El inicio “Hourglass” da la apariencia de que escucharemos dark wave. Al entrar otros instrumentos nos damos cuenta de que se tratará de un tema industrial. Entra Maynard y ahora sabemos que viene otra letra de política. Escuchamos en el coro una voz de robot que nos anuncia que todos los sistemas de gobierno se quebrarán y que no hay esperanza en la cuenta regresiva de la bomba que está por estallar. Hay un juego en la voz que nos demuestra la versatilidad del también cantante de Puscifer. Las guitarras y el piano dan un final enérgico y robusto. Este es, junto al track 7, el mejor tema del LP (a opinión personal).

Ojos de secretos, tormenta e historia 

Una canción que habla sobre vernos iguales. Un panorama en donde todos pesemos igual. El verso es acompañado de un piano que nunca abandonó ninguna canción, siempre melancólico. Howerdel deja aquí una guitarra que se queda en la cabeza. “Feathers” es la antesala del final de este recorrido que se fue forjando, cual paso de elefante, lento pero firme.

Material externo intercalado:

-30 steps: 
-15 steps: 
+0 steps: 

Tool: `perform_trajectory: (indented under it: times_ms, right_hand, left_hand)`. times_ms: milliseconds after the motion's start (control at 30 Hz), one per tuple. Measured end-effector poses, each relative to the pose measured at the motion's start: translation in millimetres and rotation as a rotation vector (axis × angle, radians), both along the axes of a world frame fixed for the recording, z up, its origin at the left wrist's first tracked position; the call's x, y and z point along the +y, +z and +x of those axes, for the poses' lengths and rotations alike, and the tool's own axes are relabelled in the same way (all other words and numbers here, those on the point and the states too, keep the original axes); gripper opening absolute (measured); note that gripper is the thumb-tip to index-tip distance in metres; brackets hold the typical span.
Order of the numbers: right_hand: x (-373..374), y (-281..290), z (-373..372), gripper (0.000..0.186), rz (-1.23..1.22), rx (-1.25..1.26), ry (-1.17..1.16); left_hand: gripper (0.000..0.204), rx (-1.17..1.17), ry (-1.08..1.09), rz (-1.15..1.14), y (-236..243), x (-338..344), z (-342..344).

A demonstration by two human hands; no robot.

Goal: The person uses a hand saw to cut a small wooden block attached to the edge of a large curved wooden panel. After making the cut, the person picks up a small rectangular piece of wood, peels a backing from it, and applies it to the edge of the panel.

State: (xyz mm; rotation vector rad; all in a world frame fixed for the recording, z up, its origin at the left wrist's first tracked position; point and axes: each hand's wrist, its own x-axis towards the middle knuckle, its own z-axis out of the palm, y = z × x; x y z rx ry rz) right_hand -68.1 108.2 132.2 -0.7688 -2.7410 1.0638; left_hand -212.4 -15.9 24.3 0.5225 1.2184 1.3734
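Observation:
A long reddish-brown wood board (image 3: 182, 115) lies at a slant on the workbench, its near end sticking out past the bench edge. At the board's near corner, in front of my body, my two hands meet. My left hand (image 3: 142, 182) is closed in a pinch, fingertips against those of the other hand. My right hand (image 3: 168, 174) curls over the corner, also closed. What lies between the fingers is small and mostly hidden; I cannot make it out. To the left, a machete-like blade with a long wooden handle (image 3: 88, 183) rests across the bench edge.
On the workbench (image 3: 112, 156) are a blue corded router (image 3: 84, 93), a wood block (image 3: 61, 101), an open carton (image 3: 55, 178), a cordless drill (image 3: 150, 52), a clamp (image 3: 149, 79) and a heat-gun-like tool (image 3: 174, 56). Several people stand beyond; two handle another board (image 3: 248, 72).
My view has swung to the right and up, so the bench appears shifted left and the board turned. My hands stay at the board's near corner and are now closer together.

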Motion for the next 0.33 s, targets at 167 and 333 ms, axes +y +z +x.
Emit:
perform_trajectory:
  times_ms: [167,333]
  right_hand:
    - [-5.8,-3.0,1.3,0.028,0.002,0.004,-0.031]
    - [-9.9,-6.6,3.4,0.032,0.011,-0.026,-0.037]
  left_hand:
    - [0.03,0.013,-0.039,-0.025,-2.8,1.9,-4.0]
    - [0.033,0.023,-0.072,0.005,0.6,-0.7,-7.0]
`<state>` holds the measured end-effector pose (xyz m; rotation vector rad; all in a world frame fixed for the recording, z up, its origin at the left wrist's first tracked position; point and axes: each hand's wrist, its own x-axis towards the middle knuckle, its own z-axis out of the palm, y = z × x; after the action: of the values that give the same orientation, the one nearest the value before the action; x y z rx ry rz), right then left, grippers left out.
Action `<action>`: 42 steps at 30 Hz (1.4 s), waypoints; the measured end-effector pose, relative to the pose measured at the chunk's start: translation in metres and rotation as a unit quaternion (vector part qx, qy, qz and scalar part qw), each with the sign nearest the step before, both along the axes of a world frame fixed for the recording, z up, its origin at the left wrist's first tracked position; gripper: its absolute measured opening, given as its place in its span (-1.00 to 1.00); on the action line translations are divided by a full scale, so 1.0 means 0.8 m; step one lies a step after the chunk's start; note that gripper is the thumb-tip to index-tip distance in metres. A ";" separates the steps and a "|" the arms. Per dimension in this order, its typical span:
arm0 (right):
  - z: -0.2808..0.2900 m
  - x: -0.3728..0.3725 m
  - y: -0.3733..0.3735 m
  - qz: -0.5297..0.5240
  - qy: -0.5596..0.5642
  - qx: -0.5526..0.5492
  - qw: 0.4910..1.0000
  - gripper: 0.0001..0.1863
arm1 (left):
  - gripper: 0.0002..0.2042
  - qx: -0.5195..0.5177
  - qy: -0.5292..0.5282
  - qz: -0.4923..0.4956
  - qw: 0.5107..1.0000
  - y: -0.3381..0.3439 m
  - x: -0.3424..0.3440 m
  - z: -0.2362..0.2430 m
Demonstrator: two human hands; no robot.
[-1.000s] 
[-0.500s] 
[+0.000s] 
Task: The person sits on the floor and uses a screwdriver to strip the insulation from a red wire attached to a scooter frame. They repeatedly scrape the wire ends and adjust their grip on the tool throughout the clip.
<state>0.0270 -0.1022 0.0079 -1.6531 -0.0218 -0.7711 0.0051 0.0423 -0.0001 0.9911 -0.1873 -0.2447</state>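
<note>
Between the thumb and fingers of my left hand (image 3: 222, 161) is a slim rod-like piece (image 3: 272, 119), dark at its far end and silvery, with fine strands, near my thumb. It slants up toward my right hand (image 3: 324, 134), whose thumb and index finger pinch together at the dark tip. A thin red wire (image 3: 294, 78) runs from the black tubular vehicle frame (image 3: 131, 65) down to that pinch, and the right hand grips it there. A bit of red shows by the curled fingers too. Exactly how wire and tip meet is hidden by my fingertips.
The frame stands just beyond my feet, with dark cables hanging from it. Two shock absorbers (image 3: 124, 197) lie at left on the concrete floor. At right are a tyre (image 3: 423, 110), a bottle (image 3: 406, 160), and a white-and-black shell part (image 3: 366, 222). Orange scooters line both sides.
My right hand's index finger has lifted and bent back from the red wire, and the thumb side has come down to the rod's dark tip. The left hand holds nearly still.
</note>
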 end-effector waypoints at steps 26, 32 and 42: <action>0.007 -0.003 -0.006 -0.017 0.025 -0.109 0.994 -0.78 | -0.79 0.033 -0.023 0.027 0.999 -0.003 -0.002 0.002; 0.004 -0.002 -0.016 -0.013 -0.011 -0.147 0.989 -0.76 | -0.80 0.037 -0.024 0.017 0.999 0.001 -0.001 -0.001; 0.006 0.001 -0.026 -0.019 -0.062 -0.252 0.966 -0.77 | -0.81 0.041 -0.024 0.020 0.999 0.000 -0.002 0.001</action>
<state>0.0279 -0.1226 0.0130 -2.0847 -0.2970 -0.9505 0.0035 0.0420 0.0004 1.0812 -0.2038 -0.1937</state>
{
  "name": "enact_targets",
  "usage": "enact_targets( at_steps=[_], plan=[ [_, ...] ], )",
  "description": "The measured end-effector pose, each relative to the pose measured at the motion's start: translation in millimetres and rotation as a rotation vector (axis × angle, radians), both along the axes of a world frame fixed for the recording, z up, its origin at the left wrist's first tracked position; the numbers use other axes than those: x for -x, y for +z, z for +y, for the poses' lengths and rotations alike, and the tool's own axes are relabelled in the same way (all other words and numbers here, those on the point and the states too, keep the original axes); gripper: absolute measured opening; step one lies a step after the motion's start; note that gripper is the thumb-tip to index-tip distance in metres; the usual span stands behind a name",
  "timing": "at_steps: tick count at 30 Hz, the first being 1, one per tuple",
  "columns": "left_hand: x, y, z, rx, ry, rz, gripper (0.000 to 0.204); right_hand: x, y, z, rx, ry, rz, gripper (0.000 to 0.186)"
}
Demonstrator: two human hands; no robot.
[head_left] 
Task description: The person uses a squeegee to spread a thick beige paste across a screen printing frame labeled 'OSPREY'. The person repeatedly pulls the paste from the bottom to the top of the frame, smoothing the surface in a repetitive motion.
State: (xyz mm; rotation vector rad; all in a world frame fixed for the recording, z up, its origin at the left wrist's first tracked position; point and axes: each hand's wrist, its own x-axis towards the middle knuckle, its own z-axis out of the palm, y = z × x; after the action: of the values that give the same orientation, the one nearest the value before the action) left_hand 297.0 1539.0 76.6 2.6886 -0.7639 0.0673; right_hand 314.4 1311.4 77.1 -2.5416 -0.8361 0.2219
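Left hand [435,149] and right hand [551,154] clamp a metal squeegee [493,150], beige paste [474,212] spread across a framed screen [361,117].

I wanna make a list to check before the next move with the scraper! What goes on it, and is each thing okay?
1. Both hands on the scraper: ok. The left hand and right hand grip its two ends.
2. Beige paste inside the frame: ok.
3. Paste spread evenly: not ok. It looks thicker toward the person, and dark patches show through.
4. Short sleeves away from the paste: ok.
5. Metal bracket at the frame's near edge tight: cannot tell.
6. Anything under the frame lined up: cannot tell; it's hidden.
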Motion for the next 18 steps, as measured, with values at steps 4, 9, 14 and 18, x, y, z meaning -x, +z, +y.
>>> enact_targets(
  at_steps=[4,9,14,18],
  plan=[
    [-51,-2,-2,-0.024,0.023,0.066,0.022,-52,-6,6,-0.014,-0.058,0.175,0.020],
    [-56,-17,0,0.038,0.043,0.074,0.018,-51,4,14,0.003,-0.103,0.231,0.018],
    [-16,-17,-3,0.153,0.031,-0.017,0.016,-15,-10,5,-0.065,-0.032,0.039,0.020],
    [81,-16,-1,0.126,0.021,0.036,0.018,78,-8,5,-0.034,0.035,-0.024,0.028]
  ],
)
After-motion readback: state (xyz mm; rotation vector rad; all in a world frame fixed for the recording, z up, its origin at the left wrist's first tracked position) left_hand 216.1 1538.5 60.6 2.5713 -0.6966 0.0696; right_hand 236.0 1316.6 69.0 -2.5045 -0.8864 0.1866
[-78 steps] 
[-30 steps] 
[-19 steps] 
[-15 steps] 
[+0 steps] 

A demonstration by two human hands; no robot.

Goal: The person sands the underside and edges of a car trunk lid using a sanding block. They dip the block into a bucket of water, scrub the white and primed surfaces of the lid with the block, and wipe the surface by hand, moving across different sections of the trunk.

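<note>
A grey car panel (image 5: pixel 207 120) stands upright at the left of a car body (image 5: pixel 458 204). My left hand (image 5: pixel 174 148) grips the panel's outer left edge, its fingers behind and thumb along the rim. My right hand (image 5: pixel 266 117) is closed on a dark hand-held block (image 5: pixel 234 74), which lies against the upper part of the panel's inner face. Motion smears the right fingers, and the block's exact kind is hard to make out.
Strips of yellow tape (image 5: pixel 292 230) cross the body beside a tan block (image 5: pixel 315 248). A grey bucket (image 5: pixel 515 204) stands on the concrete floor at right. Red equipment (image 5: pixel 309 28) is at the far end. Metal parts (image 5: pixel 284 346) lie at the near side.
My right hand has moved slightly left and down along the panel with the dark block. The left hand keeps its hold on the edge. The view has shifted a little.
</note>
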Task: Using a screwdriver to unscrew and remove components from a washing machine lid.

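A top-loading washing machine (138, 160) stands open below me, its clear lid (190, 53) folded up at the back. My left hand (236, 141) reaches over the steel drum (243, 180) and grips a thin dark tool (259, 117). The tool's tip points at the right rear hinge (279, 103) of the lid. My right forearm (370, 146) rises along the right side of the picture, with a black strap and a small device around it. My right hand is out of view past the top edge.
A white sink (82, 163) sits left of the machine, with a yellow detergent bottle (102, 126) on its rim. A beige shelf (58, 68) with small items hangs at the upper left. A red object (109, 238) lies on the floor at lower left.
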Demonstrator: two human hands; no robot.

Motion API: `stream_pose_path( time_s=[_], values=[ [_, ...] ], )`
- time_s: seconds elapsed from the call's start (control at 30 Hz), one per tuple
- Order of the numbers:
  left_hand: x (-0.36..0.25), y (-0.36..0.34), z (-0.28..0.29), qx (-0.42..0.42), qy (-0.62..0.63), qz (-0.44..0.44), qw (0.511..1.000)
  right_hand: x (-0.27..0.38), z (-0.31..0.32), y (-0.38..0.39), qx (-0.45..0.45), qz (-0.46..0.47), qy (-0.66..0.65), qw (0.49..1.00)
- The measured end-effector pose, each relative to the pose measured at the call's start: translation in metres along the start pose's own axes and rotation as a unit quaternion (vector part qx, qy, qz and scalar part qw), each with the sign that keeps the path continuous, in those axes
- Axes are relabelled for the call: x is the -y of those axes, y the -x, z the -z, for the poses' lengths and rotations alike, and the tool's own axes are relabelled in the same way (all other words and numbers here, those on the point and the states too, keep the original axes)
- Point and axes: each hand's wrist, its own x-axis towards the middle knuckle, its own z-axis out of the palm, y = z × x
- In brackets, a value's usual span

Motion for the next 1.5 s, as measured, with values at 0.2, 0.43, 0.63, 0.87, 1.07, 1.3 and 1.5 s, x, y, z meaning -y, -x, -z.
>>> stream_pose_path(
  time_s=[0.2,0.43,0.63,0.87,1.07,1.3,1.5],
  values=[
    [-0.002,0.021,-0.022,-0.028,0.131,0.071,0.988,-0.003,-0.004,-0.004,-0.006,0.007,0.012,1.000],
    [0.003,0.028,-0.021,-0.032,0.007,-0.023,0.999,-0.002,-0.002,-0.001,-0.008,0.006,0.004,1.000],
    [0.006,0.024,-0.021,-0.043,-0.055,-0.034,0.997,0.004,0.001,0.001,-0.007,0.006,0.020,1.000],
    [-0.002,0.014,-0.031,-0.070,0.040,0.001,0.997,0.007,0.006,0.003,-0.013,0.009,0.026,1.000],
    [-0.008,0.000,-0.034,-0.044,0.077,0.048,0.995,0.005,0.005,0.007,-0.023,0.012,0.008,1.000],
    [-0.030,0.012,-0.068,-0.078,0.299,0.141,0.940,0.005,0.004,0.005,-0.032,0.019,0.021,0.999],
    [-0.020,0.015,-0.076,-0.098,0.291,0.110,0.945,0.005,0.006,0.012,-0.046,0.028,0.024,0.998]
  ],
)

Tenemos montañas por escalar

El círculo se cierra con un experimento. Líricamente, “Get The Led Out” da continuidad a la línea de Maynard, en donde una parte del disco presenta problemáticas sociales que al final tienen solución y de nuevo convoca a una movilización que destruya la apatía. Musicalmente, la banda nos deja una canción que parece de relleno, un ensayo que no termina por encajar. Un desenlace un tanto insípido.

En resumen, el prolongado regreso de A Perfect Circle nos deja un disco satisfactorio. Un material que recurre poco al hard rock tan característico y añorado del grupo y, en cambio, presenta al piano como gran protagonista. La crítica aguda con toques de nihilismo de Maynard James Keenan sigue ahí; la versatilidad en su voz también. La composición en las guitarras de Billy Howerdel nos queda a deber.